Los altos niveles de aprobación que supuestas encuestas aún registran sobre el presidente Luis Abinader tal vez oculten a muchos en su entorno la realidad social y económica del país. Las muestras entusiastas que el mandatario encuentra en sus contactos con la gente pudieran también contribuir a tapar, con un manto de esperanza, la situación de estrechez en que la mayoría vive y el empobrecimiento acelerado de la clase media profesional. Por esa y otras razones, probablemente no se tenga una idea cabal del efecto que el aumento de los precios de la canasta familiar, tiene sobre una sociedad excesivamente cargada de impuestos y escasa de servicios públicos eficientes.

Las expresiones de descontento en muchos países, con mejores condiciones sociales y económicas que el nuestro, partieron de hechos de apariencia insignificante, como la modificación de una plaza en Estambul, el aumento de centavos al transporte público en Sao Paulo, el desempleo en Madrid y la reducción de las pensiones en Atenas. Es decir, una gota desbordada de un recipiente lleno de desigualdades e inequidades resultante de años de corrupción e impunidad. “Estamos hartos”, dicen las pancartas de turcos, griegos, brasileños y españoles.

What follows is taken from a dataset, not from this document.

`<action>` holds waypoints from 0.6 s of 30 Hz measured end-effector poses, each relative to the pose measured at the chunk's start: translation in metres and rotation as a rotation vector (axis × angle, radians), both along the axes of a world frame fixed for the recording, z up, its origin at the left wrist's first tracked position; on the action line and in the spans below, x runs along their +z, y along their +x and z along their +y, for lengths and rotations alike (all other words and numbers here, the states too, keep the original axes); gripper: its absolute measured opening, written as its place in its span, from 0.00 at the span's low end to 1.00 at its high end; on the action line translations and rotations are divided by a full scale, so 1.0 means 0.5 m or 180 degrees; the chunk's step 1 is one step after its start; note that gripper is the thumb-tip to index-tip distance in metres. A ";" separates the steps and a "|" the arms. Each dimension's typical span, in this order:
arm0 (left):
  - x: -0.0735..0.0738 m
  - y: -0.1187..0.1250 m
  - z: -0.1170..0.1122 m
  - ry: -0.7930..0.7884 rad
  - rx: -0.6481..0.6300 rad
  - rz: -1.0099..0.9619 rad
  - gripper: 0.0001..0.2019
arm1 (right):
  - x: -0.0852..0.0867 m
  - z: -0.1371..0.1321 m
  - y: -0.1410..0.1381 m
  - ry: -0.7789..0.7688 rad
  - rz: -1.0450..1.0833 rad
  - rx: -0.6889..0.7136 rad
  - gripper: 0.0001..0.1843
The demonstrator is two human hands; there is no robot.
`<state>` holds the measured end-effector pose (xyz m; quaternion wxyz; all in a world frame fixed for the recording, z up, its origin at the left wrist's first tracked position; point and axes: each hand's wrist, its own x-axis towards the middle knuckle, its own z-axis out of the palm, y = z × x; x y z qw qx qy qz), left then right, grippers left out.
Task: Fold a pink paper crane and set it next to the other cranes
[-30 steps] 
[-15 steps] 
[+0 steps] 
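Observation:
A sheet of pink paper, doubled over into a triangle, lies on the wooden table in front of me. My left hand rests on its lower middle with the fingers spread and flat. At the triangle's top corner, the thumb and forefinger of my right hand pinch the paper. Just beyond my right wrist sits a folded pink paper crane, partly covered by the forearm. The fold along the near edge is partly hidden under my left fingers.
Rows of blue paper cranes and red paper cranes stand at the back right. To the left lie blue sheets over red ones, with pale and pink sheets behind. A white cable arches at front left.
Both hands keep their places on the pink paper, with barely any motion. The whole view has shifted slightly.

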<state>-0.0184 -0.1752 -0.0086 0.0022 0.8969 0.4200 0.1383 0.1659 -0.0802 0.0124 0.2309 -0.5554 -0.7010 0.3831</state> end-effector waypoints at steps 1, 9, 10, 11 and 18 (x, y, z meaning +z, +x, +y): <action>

Afortunadamente aquí no hemos llegado a ese punto, pero me asusta pensar que no estemos lejos. Con el paso del tiempo, el país ha aceptado sin remilgos, como un can amaestrado, la imposición de onerosos impuestos para llenar un déficit ya histórico, transmitido de gobierno a gobierno, sin que se hiciera pagar a los responsables. Las denuncias de violaciones a las leyes y a la Constitución misma no encuentran oídos en el ámbito gubernamental. Los reclamos sociales crecen ante nuestros ojos sin respuesta alguna. La apariencia de prosperidad no permite ver en la cima del poder que ella se mueve en un círculo cada vez más estrecho, llevando el agua al borde del vaso.